Gündem
Narin Güran Cinayetinde 2. Davanın Ertelenmesi: Güncel Detaylar ve Gelecek Süreci
Açıklama:
Diyarbakır’da 8 yaşındaki Narin Güran cinayeti davasında, 6 tutuklu ve 3 tutuksuz sanığın yer aldığı ikinci dava ertelendi. Makalemizde, duruşma süreci, sanıkların ifadeleri, itiraflar ve 25 Nisan’a ertelenen yeni duruşma tarihiyle ilgili ayrıntılı bilgi bulabilirsiniz.
Diyarbakır’da 8 yaşındaki Narin Güran’ın öldürülmesine ilişkin açılan davalarda, ikinci duruşmanın ertelenmesi kararı alındı. Bu gelişme, cinayet soruşturması ve yargı sürecinde yeni bir dönemin habercisi olurken, tutuklu sanıkların duruşma sürecindeki yeri ve itiraflar, kamuoyunun dikkatini çekmeye devam ediyor.
Olayın Arka Planı
Narin Güran Cinayeti:
-
Olay Tarihi: Narin Güran, Diyarbakır’ın Bağlar ilçesinde, 21 Ağustos 2024’te kayboldu.
-
Cansız Bedenin Bulunması: 8 Eylül 2024’te Eğertutmaz Deresi’nde, çuval içerisinde ve taşlarla gizlenmiş şekilde bulundu.
-
Soruşturma Süreci: Başsavcılık tarafından hazırlanan iddianamede; 6 tutuklu, 3 çocuk olmak üzere toplam 15 sanığın “suçluyu kayırma” suçundan yargılanması söz konusu.
Bu üzücü olayın ardından yürütülen soruşturma, sanıkların ifadeleri ve davanın birleşen dosyaları ile birlikte, kamuoyuna yansıyan ağır ceza talepleriyle gündeme gelmiştir.
Yargı Süreci ve Davanın İşleyişi
Duruşmanın Seyri
-
Sanıkların Getirilmesi:
Diyarbakır Ceza İnfaz Kurumları Kampüsü’nden güvenlik önlemleriyle adliyeye getirilen 15 sanık (6 tutuklu ve 3 çocuk) ilk duruşmada kimlik tespiti yapıldı ve savunmaları alındı. -
Katılan Kurumlar:
Aile ve Sosyal Hizmetler Bakanlığı ile Saadet Öğretmen Çocuk İstismarı ile Mücadele Derneği (UCİM) davaya müdahil olarak yer aldı. Bu kurumların talepleri, sanık avukatlarının itirazlarına rağmen kabul edildi. -
İtiraflar ve İfadeler:
Sanıklardan bazıları tarafından verilen çelişkili beyanlar, dosyanın karmaşıklığını gözler önüne serdi. Özellikle bazı sanıkların sorgusunun tamamlanması sonrası itirafların daha net ortaya çıkması bekleniyor.

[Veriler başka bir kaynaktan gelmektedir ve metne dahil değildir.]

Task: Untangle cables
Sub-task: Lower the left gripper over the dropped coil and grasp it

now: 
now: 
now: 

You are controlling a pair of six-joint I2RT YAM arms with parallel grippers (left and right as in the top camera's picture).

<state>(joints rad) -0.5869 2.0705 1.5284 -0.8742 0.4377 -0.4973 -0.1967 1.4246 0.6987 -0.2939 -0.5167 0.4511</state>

Davanın Ertelenmesi Kararı
-
Ertelenen Duruşma Tarihi:
Hakim, sanıkların mevcut tutukluluk durumlarına devam kararı vererek, duruşmayı 25 Nisan 2025 tarihine erteledi. -
Gerekçeler:
Sanık avukatlarının savunmalarının, Aile ve Sosyal Hizmetler Bakanlığı ile UCİM’in katılım taleplerinin değerlendirilmesinin ardından, mevcut evrak ve beyanların incelenmesi süreci devam ederken ertelenen duruşma kararı alındı. -
Kamuoyundaki Yankılar:
Birçok hukuk uzmanı ve kamu görevlisi, bu kararın olayın adaletle çözüme kavuşması açısından önemli olduğunu belirtirken; davada, olayın gerçek failinin ve cinayet nedeninin henüz tam olarak aydınlatılamadığına vurgu yapıyor.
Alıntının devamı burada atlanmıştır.